Let’s be clear, this isn’t just a tech sector fever dream. It’s showing up in the deepest, most liquid corners of the market. The Treasury curve is flatter than Kansas, with long bonds barely budging despite a torrent of new supply. The inflation breakevens? Anchored. Credit spreads? Snug as a bug. And it’s not just the bond guys. Equity investors are piling into AI proxies, from the obvious (mega-cap semis) to the obscure (copper miners, anyone?).
The news flow is a fever chart of AI euphoria. The WSJ’s “Hallucinatory AI Math” op-ed (May 31) lays out the case, and the risk. GeekWire’s Etzioni column (May 31) is even more blunt: Wall Street is quietly betting on AI to beat inflation. Meanwhile, the S&P 500 is up nearly 20% YTD, led by a semiconductor rally that makes the dot-com bubble look like a warm-up act. Volatility is subdued at the index level, but single-stock IV is screaming. Dispersion, not direction, is the name of the game.
But here’s the rub: the market’s faith in AI as a macro panacea is, at best, untested. Yes, AI could turbocharge productivity. Yes, it could help the Fed thread the needle. But it could also blow up in our faces if the gains don’t materialize fast enough to offset the fiscal drag. Remember, the last time we saw this kind of narrative, late 1990s, anyone?, it ended with a bang, not a whimper.
The context is everything. The U.S. is running deficits north of 6% of GDP in an expansion. Entitlement spending is on autopilot. The political will for fiscal restraint is, to put it mildly, lacking. And yet, the bond vigilantes are nowhere to be seen. Why? Because the new consensus is that AI will do for productivity what the steam engine did for the 19th century. Maybe it will. Or maybe it’s just another story we tell ourselves to justify nosebleed valuations and risk-on positioning.
Let’s connect the dots. The S&P 500’s rally is increasingly narrow, driven by a handful of AI winners. The rest of the market is treading water. Credit markets are pricing in Goldilocks forever. The Fed is talking tough but acting dovish. And the Treasury is auctioning debt like there’s no tomorrow. If AI delivers, maybe we muddle through. If not, the unwind could be brutal.
Strykr Watch
Technically, the S&P 500 is flirting with overbought territory, but momentum remains relentless. Key resistance sits at $5,400, with support at $5,200. The 50-day moving average has been a reliable buy zone, and RSI is hovering in the mid-60s. Bond yields are stuck in a range, with the 10-year anchored near 4.1%. Watch for any break above 4.25%, that’s where things could get spicy. Credit spreads are tight, but a widening would be the canary in the coal mine.

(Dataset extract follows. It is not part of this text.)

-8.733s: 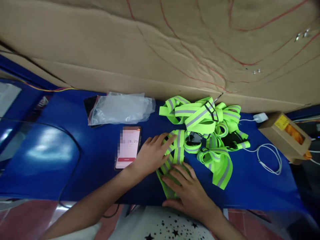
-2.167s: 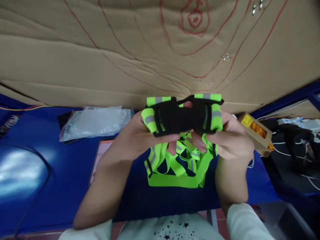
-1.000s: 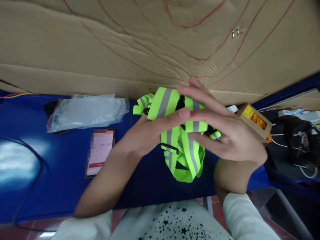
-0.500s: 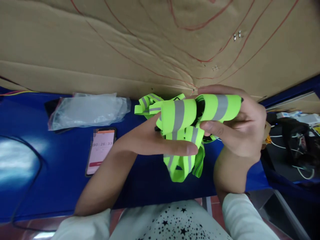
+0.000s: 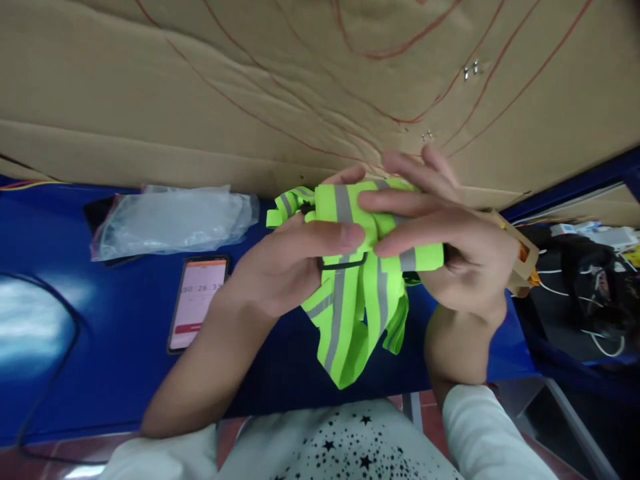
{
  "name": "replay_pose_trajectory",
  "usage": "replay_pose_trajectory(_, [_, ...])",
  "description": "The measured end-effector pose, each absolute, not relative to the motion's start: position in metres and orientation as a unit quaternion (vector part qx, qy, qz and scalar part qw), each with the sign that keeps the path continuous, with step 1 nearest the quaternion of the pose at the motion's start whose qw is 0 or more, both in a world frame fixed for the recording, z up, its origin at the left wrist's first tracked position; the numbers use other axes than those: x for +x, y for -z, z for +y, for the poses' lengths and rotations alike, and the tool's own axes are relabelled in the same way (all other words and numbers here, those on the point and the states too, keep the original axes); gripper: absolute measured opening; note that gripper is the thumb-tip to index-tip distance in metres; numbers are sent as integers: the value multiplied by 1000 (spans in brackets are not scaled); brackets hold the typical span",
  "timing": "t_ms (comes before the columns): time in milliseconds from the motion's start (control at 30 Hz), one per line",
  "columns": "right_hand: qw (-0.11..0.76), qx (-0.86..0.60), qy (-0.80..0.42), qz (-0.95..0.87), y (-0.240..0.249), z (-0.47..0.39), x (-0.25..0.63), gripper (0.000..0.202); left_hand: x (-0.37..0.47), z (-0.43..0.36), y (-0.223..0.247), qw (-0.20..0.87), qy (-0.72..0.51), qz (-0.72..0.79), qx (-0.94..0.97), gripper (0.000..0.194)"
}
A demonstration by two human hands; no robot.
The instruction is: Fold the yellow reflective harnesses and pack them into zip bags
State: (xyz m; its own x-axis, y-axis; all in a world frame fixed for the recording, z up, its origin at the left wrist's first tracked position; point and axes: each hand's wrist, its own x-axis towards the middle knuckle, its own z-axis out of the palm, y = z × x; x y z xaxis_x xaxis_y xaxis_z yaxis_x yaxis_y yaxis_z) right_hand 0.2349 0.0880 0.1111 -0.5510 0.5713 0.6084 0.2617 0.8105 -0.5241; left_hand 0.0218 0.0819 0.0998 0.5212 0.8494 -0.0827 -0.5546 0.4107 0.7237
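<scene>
A bundle of neon-green reflective straps [image 5: 345, 320] with grey stripes hangs between my hands above the blue table. My left hand [image 5: 295, 260] is closed on its left side, with the thumb lying across a wide folded band. From the right, my right hand [image 5: 445, 233] grips the same bundle, thumb and index finger against the band and other fingers raised. A black bar-shaped buckle [image 5: 345, 263] shows just under my left thumb. Loops of strap dangle below, and another part of the webbing [image 5: 290, 203] sticks out behind my left hand.
Clear plastic bags [image 5: 175, 223] lie at the table's back left. A phone [image 5: 197, 303] showing a timer is beside my left forearm. A black cable [image 5: 75, 327] curves at far left. Cardboard [image 5: 250, 80] with red lines stands behind; a small cardboard box [image 5: 523, 257] is at right.
The two rolled bands have come together into one overlapping stack. My right hand has turned over the top of it, and the hanging loops reach lower.
</scene>
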Motion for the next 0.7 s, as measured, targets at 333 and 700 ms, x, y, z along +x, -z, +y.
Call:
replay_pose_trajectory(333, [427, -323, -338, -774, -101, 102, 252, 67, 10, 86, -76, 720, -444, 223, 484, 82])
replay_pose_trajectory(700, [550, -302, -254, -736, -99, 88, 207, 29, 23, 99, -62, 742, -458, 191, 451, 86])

On the AI front, semiconductor names are stretched, but the rotation into “AI picks and shovels” (think data center REITs, copper, and rare earth miners) is picking up steam. Dispersion traders are feasting, but the risk of a correlated unwind is rising.
The risk case is simple: if AI fails to deliver, the market’s inflation expectations are toast. A hawkish Fed, a failed Treasury auction, or even a whiff of stagflation could trigger a violent repricing. The bull case? AI-driven productivity surprises to the upside, keeping inflation in check and earnings on a tear. The truth is, nobody knows. But the market is all-in on the former.
Opportunities abound for those willing to fade consensus. Long dispersion, short the AI narrative, or simply wait for the next macro shock to reset the table. For now, the path of least resistance is higher, but the cracks are starting to show.
Strykr Take
This is a market built on hope, hype, and a healthy dose of AI-driven FOMO. The numbers don’t lie, Wall Street is betting that machine learning will do what fiscal policy can’t. Maybe it will. But if it doesn’t, the reckoning will be swift and unforgiving. For now, ride the trend, but keep your stops tight and your eyes on the exits. The AI miracle may be real, but the math is still the math.